Co-chair Pearce directed attention to SB 171 which she
explained contains AIDEA authorization for an Anchorage
International Airport fueling facility and reauthorization
and delay of sunset for the business assistance program.
She then directed attention to revised amendment no. 1,
advising that it would add the Mat-Su, Port MacKenzie,
Midrex project. The Co-chair further referenced amendment
no. 2 to delete the word "revenue" from authorization for
the fueling facility.
Senator Kerttula requested a brief recess.
RECESS - 9:50 a.m.
RECONVENE - 10:05 a.m.
RILEY SNELL, Executive Director, AIDEA, Dept. of Commerce
and Economic Development, came before committee. Co-chair
Pearce observed that she had spoken to both amendments 1 and
2 while the bill was in Senate Labor and Commerce, but no
changes were made in the legislation at that time.
Mr. Snell explained that the first provision of the bill
relates to the Anchorage Fueling and Service Company--a
consortium of airlines operating the fueling system at the
Anchorage Airport. He noted that a large contingent of
airline officials and a representative of MAPCO were present
to speak to the project.
He then introduced members of that contingent.
JOHN OLSON, Deputy Director, Development, AIDEA, Dept. of
Commerce and Economic Development, came before committee.
He explained that the consortium contains a "wide cross-
section of principal users of Anchorage International
Airport, including foreign flag carriers, domestic and . . .
even some air taxi operators . . . ."
In response to a question from Co-chair Pearce regarding
international carriers that have pulled out of Anchorage,
Mr. Snell explained that "they are still obligated
financially to meet some of the debt of the company." The
existing agreement also contains a step-up requirement.
Should a carrier fail or cease to operate in Anchorage, the
carrier would be obligated by two or three times its
commitment to satisfy financial requirements. AIDEA would
negotiate that type of arrangement in the new financing as
well.
Mr. Olson directed attention to charts and packets
containing background information and letters of support.
He then asked that TOM MUSHOVIC, Partner, Signature Flight
Support, explain the various components. Mr. Mushovic
pointed out that fuel presently flows to Anchorage via one
of three methods:
1. Rail car from North Pole--MAPCO
fuel coming to the Anchorage area.
2. The Nikiski pipeline containing Chevron and
TESORO products.
3. Marine shipment via barge or tanker from
anywhere in the world.
All commercial jet aviation fuel reaching Anchorage comes
via one of the above means. Within the city, fuel flow to
the airport is by one of two methods:
1. The Alaska Railroad from the downtown core.

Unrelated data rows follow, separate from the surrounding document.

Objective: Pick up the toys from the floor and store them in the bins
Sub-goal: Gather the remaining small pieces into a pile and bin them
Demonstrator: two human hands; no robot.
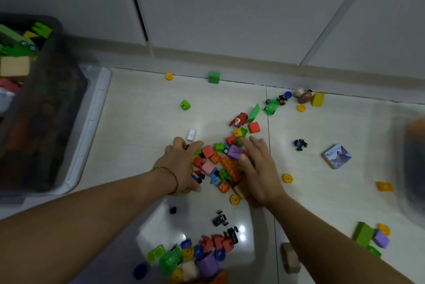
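Gathering step, I judge: I'm cupping heap of multicolour plastic building bricks (220, 164) on glossy tiled floor (138, 134), centre frame. Left grip (181, 164) curling round heap's left edge; right grip (257, 168) flat, fingers straight, pressing right edge. Next move calling for scooping, then carrying to dark translucent plastic bin (46, 111), upper left.

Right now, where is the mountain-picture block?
Head view, right side: the mountain-picture block lies on the floor, right of the right hand, just past a small black-and-blue toy car.
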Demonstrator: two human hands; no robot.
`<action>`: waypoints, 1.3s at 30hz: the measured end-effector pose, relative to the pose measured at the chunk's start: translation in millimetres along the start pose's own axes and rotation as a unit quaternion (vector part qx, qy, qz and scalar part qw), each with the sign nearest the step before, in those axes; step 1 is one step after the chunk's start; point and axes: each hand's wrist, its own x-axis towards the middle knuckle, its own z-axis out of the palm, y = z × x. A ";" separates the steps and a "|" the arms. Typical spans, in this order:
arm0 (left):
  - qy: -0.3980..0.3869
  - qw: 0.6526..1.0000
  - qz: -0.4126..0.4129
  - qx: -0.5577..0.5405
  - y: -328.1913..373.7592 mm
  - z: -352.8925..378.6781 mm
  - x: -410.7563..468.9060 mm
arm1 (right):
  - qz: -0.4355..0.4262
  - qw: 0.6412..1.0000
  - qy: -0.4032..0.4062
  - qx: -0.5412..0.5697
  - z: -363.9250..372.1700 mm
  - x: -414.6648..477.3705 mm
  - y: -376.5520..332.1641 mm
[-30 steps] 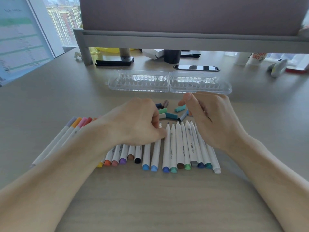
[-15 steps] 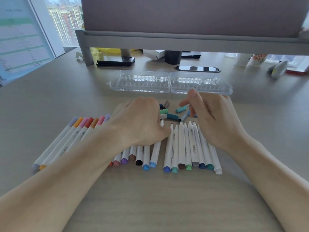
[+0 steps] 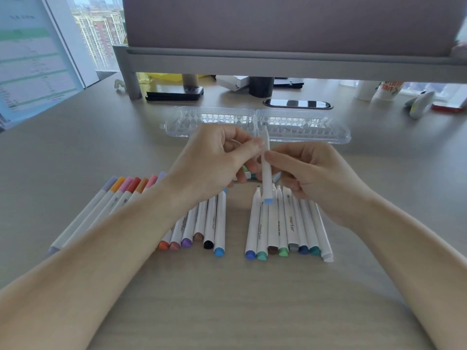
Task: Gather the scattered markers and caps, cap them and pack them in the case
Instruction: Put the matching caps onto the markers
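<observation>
I hold one white marker with a light-blue end [image 3: 266, 170] upright above the desk, its tip uncapped. My left hand [image 3: 217, 160] pinches it near the top and my right hand [image 3: 313, 173] pinches its barrel. Below lie two groups of uncapped white markers: the left group [image 3: 202, 223] and the right group [image 3: 285, 223]. Several capped markers [image 3: 121, 193] lie at the far left, partly under my left forearm. Loose caps [image 3: 249, 173] show between my hands, mostly hidden. The clear plastic case [image 3: 303, 122] lies open behind my hands.
A grey monitor riser [image 3: 278, 64] spans the back of the desk, with a black phone [image 3: 174, 93], a dark cup [image 3: 261, 87] and a black oval object [image 3: 298, 104] under and before it. A paper cup [image 3: 386, 90] stands at the back right. A screen [image 3: 30, 59] leans at the left.
Both hands rose from the rows on the desk. A light-blue-ended marker left the left group and is now held upright between both hands, leaving a gap between the two groups.
</observation>
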 end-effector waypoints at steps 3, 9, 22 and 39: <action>0.034 0.999 0.003 0.029 -7.5 -2.6 3.6 | 0.035 0.997 0.045 0.045 -6.3 2.6 -0.3; 0.099 0.985 0.014 0.140 -24.1 -17.6 12.3 | 0.057 0.990 0.123 0.029 -14.0 6.3 2.9; 0.019 0.965 0.062 0.252 -28.9 -8.3 7.4 | 0.050 0.970 0.226 0.071 -26.5 12.5 8.2; -0.194 0.885 0.037 0.422 30.4 64.8 76.5 | 0.083 0.959 0.259 0.077 -37.6 13.3 16.7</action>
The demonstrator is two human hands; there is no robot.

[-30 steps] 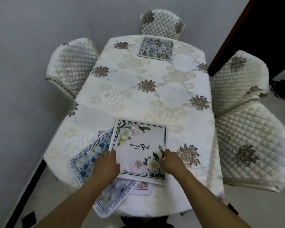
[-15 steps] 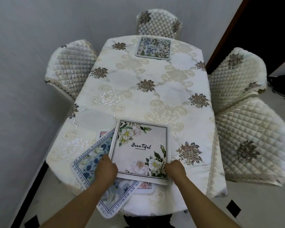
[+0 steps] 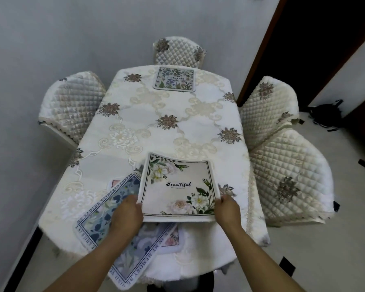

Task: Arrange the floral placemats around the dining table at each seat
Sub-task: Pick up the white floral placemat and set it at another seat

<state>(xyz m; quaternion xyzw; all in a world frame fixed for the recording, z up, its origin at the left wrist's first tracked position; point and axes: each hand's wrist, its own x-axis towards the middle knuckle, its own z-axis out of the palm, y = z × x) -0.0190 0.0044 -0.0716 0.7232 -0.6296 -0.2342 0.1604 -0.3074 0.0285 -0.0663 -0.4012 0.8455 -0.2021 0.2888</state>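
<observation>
A cream placemat [image 3: 178,186] printed "Beautiful" with white flowers is held up off the pile, bowed across its far edge. My left hand [image 3: 126,216] grips its near left corner and my right hand [image 3: 227,209] grips its near right corner. Under it lies a blue floral placemat [image 3: 105,213] with lettering round its border, turned at an angle and hanging over the table's near edge. A pink floral placemat [image 3: 173,237] peeks out beneath that. Another floral placemat [image 3: 174,79] lies flat at the table's far end.
The dining table [image 3: 156,127] wears a cream patterned cloth. Quilted chairs stand at the far end [image 3: 178,51], the left [image 3: 70,104], and two at the right [image 3: 268,106] [image 3: 287,175]. A grey wall runs along the left; a dark doorway is at the back right.
Both hands slid to the near corners of the cream placemat and lifted it off the pile; it now bows upward. My view pulled back from the table.
</observation>
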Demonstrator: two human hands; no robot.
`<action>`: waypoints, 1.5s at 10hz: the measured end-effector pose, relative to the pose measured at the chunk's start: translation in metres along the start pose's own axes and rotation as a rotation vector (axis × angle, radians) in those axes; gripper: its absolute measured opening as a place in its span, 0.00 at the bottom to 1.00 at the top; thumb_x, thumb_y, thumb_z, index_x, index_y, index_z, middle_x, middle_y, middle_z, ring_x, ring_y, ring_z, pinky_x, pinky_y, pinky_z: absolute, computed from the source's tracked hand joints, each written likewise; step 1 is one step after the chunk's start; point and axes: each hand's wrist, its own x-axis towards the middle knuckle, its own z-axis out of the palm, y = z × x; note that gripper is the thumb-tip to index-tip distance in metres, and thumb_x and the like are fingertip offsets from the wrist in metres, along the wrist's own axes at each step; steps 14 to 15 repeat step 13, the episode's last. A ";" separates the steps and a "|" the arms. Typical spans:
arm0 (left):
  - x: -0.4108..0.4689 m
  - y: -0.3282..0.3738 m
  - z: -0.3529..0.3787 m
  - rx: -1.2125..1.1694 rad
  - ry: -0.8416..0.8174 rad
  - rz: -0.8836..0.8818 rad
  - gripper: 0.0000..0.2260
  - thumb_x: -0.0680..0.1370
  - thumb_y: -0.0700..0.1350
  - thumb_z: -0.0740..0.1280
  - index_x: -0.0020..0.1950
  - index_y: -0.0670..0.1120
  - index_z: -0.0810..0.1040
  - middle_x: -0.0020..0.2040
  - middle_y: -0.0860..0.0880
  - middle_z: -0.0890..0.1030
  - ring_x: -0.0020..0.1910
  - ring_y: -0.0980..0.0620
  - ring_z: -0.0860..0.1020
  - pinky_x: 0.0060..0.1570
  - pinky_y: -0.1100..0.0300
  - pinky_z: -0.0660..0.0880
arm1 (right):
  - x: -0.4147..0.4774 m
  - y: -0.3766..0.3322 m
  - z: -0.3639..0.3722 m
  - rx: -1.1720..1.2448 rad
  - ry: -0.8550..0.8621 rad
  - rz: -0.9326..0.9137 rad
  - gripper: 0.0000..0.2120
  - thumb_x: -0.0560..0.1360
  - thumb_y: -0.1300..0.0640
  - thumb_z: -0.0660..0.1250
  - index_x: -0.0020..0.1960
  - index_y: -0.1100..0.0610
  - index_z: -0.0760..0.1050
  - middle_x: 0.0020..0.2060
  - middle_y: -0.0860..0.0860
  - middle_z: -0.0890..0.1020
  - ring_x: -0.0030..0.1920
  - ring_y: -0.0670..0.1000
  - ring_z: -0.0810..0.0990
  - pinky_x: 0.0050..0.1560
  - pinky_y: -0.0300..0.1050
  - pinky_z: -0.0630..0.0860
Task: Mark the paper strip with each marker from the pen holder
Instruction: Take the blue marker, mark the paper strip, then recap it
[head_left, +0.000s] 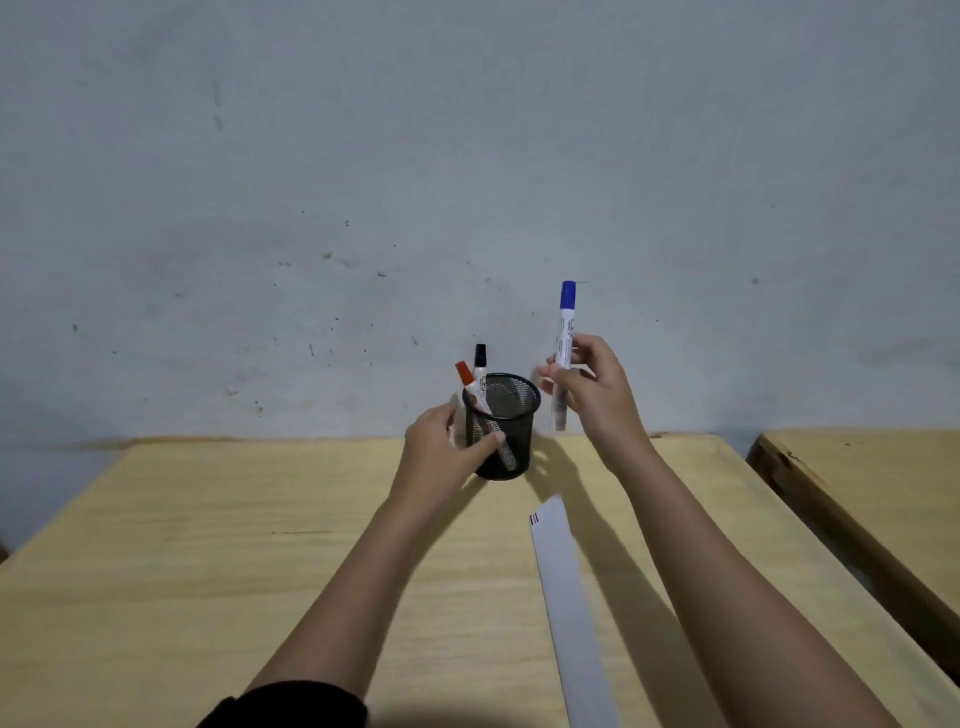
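Observation:
A black mesh pen holder (511, 415) stands near the far edge of the wooden table (208, 545). A red-capped marker (467, 382) and a black-capped marker (480, 361) lean inside it. My left hand (441, 447) grips the holder's left side. My right hand (592, 387) holds a blue-capped marker (565, 338) upright in the air, just right of the holder, cap on top. A long white paper strip (569, 597) lies on the table in front of the holder, with short red and dark marks at its far end.
A grey wall rises right behind the table's far edge. A second wooden table (872, 493) stands to the right across a narrow gap.

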 end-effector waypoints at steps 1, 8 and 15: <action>0.004 -0.015 0.019 -0.128 -0.084 -0.096 0.21 0.66 0.48 0.77 0.57 0.50 0.76 0.50 0.56 0.80 0.49 0.62 0.78 0.46 0.72 0.74 | 0.013 0.008 0.015 0.049 0.057 -0.007 0.11 0.75 0.64 0.64 0.57 0.59 0.70 0.45 0.52 0.77 0.44 0.51 0.80 0.50 0.47 0.77; 0.020 -0.037 0.038 -0.184 -0.080 -0.065 0.26 0.66 0.50 0.77 0.61 0.53 0.73 0.56 0.56 0.79 0.54 0.62 0.77 0.52 0.66 0.74 | 0.043 0.028 0.016 -0.587 -0.201 -0.078 0.06 0.72 0.61 0.68 0.47 0.55 0.73 0.39 0.52 0.78 0.40 0.50 0.76 0.38 0.32 0.69; 0.018 -0.027 0.024 -0.027 -0.164 -0.013 0.29 0.69 0.50 0.74 0.66 0.51 0.68 0.61 0.51 0.77 0.61 0.54 0.75 0.59 0.55 0.75 | 0.030 0.027 0.017 -0.723 -0.076 -0.088 0.16 0.75 0.58 0.66 0.62 0.62 0.75 0.59 0.59 0.79 0.60 0.56 0.76 0.54 0.42 0.69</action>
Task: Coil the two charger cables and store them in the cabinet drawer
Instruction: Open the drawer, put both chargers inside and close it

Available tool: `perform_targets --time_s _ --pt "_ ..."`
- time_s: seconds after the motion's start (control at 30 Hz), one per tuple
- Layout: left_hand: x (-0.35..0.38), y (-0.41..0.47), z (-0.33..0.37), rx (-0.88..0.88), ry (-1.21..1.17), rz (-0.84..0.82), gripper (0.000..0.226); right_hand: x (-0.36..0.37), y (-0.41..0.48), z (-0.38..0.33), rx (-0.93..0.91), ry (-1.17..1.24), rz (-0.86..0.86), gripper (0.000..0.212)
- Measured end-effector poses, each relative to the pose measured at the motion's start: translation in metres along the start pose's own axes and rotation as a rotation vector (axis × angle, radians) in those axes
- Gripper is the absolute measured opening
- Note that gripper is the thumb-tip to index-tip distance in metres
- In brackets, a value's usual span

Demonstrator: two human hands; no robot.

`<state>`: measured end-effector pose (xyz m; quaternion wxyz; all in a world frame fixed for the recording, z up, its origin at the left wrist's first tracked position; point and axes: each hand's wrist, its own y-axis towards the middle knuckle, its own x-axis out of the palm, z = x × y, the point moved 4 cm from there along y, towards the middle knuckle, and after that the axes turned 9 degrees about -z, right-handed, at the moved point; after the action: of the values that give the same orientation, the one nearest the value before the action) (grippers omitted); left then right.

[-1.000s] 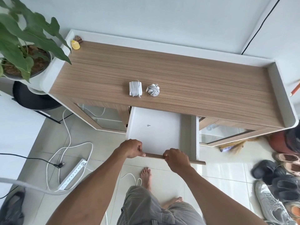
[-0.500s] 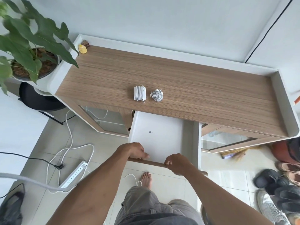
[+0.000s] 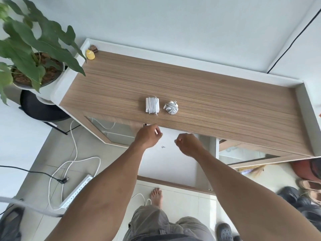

2. The AFSC cross-town pipeline from the Port of
Anchorage.
One of the benefits of the proposed project is that, once
constructed, the new terminal will allow interception of
product from the Nikiski line. That will free up capacity
on the cross-town line and allow for a more equitable supply
of fuel to the airport. There are times when rail car and
cross-town delivery barely meets needs. The new terminal
and interception from the Nikiski pipeline will allow the
cross-town pipeline to satisfy demand. Need for rail cars
from the Port of Anchorage to the airport will be
diminished.
The present airport facility is a combination of three old
tank farms. The site now occupied by AFSC will be
demobilized and a new operation and maintenance station
located thereon. That is the second phase of the proposed
project. The primary phase consists of construction of a
new tank farm, consisting of three, 100,000 barrel tanks.
That effectively increases supply from two to twelve days of
fuel. Other components (control building, pump house,
filter building etc.) would also be part of the project.
Co-chair Pearce asked if the project includes reconstruction
of the existing cross-town pipeline. Mr. Mushovic answered
that the only pipeline cost included in the request is
extension of the six-inch line to the new facility. The
cost of the tie in from the Nikiski line will be borne by
TESORO.
Senator Sharp commented that while the cost to be borne by
TESORO might be a minor part of the project, it could give a
competitive advantage to one refiner over another. Mr.
Mushovic assured that the project does not provide a
competitive advantage to anyone. It "opens up the supply of
fuel to the airport." At the present time, all fuel is
passed through the Port of Anchorage and subsequently turned
around and brought out to the airport. Interception of
product from the Nikiski line will not give a competitive
advantage to either TESORO or Chevron. That interception
merely opens up the cross-town pipeline, allowing MAPCO to
more freely increase delivery.
Co-chair Pearce asked if TESORO provided a letter of support
for the project. Mr. Snell explained that he had talked
with TESORO representatives who indicated support. A letter
will be forthcoming.
Senator Sharp recalled testimony in previous years
indicating that the cross-town pipeline is in disrepair. He
then inquired concerning the remaining life of the line.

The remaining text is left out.